RECORD EXTRACTS
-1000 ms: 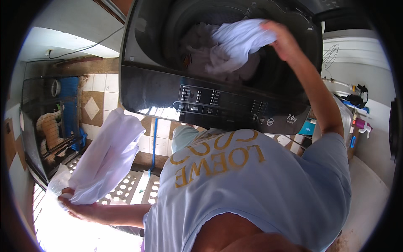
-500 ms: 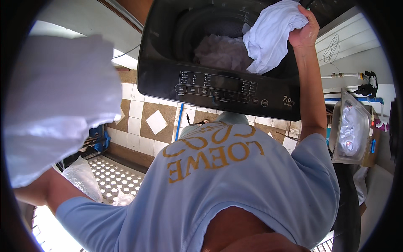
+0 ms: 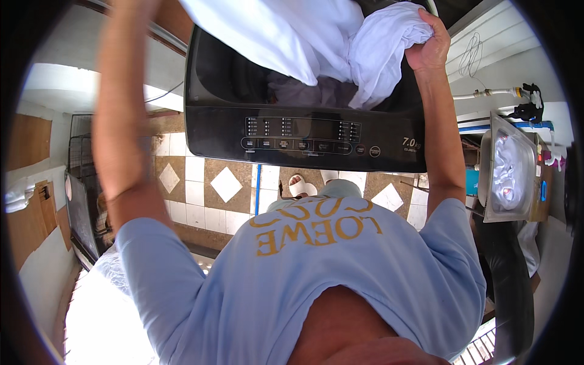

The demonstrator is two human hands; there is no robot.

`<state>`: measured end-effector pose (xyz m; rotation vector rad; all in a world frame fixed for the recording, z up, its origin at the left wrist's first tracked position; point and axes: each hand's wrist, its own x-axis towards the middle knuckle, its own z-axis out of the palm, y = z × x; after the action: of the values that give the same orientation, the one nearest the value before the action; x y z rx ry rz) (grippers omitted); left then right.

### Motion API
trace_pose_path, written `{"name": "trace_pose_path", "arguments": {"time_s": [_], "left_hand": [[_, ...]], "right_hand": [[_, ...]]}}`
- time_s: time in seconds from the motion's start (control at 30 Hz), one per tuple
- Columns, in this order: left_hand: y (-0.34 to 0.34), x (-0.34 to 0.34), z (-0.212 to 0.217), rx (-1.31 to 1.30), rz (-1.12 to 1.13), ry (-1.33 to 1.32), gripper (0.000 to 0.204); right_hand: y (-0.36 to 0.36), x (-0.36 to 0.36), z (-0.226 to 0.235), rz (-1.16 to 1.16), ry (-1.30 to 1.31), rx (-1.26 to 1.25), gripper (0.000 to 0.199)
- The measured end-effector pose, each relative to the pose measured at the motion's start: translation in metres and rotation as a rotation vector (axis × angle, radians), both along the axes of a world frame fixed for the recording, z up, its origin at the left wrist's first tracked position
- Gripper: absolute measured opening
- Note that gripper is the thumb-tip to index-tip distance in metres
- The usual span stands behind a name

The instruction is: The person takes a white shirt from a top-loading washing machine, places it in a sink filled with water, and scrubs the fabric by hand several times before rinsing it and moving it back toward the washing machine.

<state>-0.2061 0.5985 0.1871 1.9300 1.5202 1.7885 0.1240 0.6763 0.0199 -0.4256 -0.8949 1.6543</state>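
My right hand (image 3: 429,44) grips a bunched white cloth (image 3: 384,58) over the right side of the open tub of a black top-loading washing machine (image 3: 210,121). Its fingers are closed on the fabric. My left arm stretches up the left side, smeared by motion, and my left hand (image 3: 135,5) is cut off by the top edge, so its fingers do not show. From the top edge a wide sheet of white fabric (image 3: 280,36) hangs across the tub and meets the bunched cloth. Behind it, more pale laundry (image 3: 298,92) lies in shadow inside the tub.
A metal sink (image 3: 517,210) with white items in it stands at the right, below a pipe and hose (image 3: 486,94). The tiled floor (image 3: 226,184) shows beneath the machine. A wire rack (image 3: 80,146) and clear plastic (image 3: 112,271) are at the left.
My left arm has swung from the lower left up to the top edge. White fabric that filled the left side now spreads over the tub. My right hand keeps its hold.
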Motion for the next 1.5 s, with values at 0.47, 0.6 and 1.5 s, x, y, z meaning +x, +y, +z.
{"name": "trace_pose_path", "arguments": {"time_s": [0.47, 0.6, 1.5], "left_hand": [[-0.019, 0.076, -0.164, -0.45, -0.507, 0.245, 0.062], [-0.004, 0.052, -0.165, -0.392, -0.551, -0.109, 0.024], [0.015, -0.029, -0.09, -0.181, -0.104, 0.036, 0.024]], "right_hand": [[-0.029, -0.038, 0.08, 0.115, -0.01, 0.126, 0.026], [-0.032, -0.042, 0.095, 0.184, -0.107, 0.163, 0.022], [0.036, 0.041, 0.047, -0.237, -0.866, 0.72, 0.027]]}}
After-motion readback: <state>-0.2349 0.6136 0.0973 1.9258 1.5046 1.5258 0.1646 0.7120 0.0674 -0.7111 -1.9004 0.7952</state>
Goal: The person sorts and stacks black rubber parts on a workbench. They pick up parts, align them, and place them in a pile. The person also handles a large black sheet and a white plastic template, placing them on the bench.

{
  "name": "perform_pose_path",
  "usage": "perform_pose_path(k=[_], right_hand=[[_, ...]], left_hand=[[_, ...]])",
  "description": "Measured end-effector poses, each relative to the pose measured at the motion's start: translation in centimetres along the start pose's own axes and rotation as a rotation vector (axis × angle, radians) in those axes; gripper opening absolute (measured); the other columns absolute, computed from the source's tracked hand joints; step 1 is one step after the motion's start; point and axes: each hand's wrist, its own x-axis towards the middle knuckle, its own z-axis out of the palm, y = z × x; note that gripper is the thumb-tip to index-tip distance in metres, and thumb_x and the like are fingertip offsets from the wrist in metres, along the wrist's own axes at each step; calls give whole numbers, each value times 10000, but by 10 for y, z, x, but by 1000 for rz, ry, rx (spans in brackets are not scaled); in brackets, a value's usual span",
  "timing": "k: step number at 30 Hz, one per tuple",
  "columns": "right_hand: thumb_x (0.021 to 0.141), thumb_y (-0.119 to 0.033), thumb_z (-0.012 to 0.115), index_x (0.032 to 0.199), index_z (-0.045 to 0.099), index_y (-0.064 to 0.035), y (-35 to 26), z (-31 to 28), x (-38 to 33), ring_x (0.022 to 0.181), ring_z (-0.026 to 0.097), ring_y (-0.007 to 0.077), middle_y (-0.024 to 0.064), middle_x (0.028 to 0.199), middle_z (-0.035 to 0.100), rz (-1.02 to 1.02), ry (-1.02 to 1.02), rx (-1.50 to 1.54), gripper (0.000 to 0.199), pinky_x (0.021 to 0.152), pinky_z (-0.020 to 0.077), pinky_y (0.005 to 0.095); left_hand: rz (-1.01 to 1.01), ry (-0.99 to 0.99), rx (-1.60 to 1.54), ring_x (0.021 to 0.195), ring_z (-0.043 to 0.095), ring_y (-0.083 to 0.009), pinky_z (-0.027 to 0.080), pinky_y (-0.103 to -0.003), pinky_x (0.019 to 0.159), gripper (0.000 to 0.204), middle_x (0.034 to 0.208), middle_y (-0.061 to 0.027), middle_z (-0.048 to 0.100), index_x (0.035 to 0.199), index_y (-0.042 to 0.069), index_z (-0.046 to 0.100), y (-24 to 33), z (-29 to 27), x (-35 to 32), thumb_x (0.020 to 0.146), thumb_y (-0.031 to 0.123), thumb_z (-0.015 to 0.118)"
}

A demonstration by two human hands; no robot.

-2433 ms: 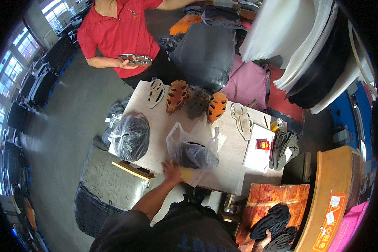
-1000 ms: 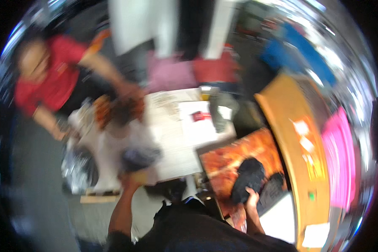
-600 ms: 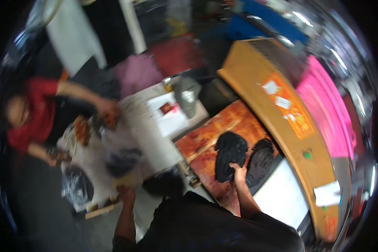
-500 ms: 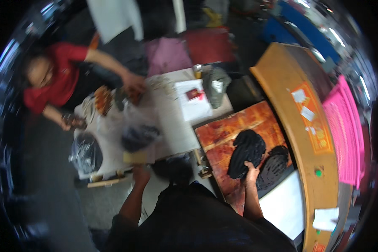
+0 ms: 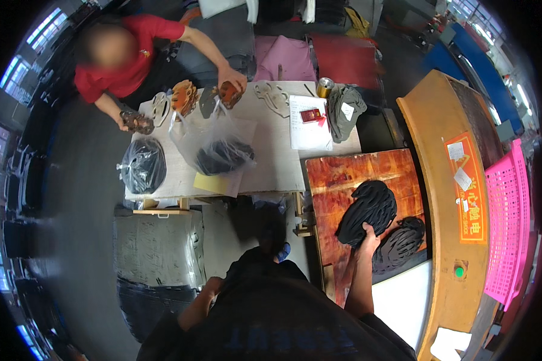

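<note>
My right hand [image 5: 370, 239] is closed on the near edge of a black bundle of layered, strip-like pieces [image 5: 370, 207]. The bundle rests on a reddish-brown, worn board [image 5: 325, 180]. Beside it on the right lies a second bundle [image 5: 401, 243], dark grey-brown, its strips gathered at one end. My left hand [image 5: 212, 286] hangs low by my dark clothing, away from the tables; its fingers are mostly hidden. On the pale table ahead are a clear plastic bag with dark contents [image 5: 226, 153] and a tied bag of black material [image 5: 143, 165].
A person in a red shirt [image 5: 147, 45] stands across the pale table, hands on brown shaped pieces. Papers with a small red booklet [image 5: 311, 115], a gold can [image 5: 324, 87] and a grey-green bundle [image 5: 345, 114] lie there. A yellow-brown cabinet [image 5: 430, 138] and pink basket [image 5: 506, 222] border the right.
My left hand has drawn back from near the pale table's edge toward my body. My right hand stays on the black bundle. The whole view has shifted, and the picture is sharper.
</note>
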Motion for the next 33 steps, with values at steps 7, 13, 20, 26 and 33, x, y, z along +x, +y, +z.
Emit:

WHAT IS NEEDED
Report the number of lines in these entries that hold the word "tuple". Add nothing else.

REPLY
2